The following are many important ways in which you can support your immune system:

  • If you’re in sunny, warm winter weather, and you get some sun every day, your body will synthesize enough vitamin D from the sunlight. But if your sun exposure is limited, taking a vitamin D supplement is a great idea. Though taking a good daily multivitamin + minerals is a good start, it likely won’t provide enough D vitamin to supercharge your immunity. Vitamin D regulates many functions in the body, and it causes cells in the immune system to make antimicrobial peptides, natural antibiotics that the body produces. And unlike pharmaceutical antibiotics, these peptides attack viruses, as well as bacteria.
  • Take plenty of vitamin C, a powerful antioxidant and immune system strengthener. Again, exceeding the recommended daily allowance is a good idea, when you want to strengthen your immune defenses.
  • Orange juice is a great source of vitamin C, as well as phytonutrients that further strengthen the immune system. But you don’t want to go too crazy with the juice, because that will up your sugar intake. Diluting orange juice with water is a great way to get vitamin C, hydrate your body (thereby flushing out toxins), and lessen some of the tartness in the juice, which may be too much for some people.
  • Eat your garlic! Never mind about your breath! This is one of the best foods for keeping you healthy, as it has a powerful natural antibacterial, antiviral, and antifungal ingredient. Chop raw garlic and sprinkle on dishes and salads, or crush cloves and add to your recipes.
  • Cut down on sugar intake, as sugar (and high fructose corn syrup) weakens the immune system.
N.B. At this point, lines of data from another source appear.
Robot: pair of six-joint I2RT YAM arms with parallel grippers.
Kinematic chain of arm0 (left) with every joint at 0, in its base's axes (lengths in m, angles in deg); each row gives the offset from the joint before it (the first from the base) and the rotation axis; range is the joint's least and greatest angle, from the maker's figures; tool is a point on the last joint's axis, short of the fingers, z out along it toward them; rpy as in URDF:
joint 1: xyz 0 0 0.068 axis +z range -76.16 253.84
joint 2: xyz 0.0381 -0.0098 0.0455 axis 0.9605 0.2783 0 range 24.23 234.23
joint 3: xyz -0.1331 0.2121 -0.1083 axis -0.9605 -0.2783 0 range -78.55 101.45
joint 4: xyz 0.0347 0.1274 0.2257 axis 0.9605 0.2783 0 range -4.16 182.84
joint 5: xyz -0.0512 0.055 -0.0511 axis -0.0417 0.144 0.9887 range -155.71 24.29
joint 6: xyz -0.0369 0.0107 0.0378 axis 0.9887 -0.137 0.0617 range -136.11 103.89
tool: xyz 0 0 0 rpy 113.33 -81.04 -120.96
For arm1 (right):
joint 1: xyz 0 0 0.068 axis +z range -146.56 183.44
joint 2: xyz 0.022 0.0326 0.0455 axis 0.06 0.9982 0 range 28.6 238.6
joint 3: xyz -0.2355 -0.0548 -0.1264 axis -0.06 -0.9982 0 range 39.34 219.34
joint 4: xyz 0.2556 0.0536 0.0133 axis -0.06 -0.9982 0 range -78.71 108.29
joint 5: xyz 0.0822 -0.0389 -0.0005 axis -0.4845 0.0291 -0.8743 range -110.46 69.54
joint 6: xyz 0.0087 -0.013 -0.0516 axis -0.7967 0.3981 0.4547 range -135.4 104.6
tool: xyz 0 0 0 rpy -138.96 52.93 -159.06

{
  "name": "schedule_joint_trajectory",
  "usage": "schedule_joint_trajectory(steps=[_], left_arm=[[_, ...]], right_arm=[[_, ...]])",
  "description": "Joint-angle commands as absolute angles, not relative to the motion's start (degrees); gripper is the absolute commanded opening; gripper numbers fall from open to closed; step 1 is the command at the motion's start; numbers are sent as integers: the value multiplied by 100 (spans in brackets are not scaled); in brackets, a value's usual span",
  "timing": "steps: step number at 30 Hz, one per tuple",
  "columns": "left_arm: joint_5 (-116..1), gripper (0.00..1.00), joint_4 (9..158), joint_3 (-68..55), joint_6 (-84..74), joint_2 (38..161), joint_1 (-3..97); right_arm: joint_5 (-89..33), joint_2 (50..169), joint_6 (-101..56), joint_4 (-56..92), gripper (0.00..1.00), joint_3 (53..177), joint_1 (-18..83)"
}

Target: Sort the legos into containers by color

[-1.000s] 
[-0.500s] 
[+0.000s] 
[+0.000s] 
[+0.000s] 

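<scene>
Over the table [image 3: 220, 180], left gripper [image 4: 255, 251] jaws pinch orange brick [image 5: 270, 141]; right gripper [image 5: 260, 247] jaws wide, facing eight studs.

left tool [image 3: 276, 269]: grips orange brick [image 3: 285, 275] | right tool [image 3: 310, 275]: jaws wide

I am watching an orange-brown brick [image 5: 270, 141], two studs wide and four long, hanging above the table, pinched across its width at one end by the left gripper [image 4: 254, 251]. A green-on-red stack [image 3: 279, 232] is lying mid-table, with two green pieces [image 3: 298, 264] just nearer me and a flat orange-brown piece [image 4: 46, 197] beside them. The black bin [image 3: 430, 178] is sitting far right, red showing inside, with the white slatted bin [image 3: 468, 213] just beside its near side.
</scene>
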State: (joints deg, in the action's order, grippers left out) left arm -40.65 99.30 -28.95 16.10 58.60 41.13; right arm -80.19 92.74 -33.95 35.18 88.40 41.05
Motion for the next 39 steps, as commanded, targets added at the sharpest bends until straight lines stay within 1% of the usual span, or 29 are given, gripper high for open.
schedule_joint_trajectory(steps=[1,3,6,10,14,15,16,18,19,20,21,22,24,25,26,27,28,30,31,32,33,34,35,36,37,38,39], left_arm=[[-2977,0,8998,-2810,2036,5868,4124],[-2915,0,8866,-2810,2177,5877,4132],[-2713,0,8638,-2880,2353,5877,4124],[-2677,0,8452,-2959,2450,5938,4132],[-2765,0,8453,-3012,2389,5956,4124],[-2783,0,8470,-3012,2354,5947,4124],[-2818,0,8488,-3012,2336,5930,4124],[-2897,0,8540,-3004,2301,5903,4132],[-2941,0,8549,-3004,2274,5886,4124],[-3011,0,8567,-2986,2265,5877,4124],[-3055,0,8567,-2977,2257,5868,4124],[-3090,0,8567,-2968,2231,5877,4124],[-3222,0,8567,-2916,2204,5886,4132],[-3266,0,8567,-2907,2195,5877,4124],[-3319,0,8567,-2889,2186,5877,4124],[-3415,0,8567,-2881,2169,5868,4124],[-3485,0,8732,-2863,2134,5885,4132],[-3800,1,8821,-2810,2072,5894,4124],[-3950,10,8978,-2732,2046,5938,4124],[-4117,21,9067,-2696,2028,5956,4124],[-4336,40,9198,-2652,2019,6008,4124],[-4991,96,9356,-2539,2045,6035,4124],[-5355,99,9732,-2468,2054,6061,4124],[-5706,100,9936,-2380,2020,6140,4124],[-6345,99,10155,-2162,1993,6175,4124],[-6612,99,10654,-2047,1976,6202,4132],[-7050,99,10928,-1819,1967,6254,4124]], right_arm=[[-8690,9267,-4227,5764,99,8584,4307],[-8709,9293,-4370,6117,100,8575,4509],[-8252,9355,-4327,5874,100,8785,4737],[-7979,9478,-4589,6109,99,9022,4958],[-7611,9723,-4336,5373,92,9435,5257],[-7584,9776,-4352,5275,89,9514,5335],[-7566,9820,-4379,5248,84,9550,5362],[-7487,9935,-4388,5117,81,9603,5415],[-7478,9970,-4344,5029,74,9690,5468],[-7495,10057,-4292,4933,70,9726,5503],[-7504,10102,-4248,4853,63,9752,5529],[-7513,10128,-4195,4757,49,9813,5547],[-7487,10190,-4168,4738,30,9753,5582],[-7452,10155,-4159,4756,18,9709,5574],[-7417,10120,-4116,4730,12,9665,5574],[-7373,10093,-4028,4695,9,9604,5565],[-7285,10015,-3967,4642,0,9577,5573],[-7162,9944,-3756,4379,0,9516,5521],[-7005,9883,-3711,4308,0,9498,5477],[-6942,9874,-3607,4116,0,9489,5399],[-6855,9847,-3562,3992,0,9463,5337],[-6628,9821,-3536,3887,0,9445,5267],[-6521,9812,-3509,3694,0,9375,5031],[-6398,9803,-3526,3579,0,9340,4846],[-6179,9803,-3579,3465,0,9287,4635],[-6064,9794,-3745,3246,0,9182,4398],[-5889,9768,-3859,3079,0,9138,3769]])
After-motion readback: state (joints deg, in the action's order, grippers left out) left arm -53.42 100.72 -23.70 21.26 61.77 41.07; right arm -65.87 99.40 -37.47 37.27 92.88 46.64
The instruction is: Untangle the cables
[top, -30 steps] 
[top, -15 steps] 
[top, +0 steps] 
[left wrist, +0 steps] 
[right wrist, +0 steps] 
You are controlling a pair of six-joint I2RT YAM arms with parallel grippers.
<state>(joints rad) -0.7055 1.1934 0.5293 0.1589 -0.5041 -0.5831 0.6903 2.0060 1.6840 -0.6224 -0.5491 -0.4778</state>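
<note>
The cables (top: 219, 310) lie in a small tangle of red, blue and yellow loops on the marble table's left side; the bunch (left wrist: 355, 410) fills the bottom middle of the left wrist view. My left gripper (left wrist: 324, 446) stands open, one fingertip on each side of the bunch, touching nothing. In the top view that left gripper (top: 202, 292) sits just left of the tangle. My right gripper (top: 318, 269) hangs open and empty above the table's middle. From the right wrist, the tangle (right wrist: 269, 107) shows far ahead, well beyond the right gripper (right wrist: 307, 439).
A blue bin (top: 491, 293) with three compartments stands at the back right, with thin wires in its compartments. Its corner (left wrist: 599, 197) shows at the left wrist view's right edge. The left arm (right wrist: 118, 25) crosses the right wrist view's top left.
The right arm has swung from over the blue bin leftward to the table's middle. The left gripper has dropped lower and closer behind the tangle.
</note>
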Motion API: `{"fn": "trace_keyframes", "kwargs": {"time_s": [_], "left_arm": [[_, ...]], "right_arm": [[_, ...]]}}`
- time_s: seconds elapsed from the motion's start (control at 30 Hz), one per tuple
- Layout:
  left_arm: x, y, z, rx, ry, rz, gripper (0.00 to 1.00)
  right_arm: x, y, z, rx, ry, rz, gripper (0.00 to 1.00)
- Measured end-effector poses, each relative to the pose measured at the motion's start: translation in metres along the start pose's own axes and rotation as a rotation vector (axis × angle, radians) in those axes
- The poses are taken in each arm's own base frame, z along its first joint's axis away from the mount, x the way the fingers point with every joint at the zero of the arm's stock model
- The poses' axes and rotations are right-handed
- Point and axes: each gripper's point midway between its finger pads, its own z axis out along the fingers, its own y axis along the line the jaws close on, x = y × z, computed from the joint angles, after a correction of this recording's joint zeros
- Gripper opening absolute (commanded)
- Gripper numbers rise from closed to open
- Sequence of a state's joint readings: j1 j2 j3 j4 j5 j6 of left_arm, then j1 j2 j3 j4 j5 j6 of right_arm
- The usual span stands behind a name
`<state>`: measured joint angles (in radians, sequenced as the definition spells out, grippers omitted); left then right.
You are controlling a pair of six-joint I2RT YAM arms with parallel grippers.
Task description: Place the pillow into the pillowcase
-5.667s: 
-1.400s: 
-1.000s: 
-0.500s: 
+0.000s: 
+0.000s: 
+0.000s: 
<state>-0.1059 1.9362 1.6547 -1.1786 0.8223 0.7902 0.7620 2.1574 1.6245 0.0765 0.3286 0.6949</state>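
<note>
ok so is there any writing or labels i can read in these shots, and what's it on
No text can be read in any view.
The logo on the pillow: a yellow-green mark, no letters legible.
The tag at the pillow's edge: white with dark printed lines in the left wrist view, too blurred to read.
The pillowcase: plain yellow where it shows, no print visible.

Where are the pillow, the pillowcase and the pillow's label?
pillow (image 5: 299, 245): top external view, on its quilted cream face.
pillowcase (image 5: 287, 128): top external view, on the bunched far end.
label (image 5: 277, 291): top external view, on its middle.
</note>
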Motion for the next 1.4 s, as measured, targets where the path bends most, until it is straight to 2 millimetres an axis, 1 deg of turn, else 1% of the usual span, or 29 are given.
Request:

Do not be tempted to substitute with artificial sweeteners, as these are bad for your health, too.
  • Consider introducing probiotics into your diet; these are friendly intestinal bacteria that help keep in check populations of bad organisms in the intestinal tract
  • Be sure to get plenty of zinc. This trace element can greatly boost immune defenses against respiratory ailments.
  • Vitamin E: consider taking a daily supplement in addition to what your multivitamin offers, as it’s another important antioxidant.
  • Cook with olive oil, which has a lot of health-promoting ingredients. When consumed in high quantities, corn, safflower, canola, soybean and peanut oils suppress the immune system.
  • Get plenty of sleep. Eight hours of uninterrupted sleep is what most people need. Shorting yourself on sleep will weaken your immune system fast.
  • Last, but not least, wash those hands! When you visit other places, be sure to wash hands with soap after touching doorknobs, faucets, computer keyboards, or after shaking hands.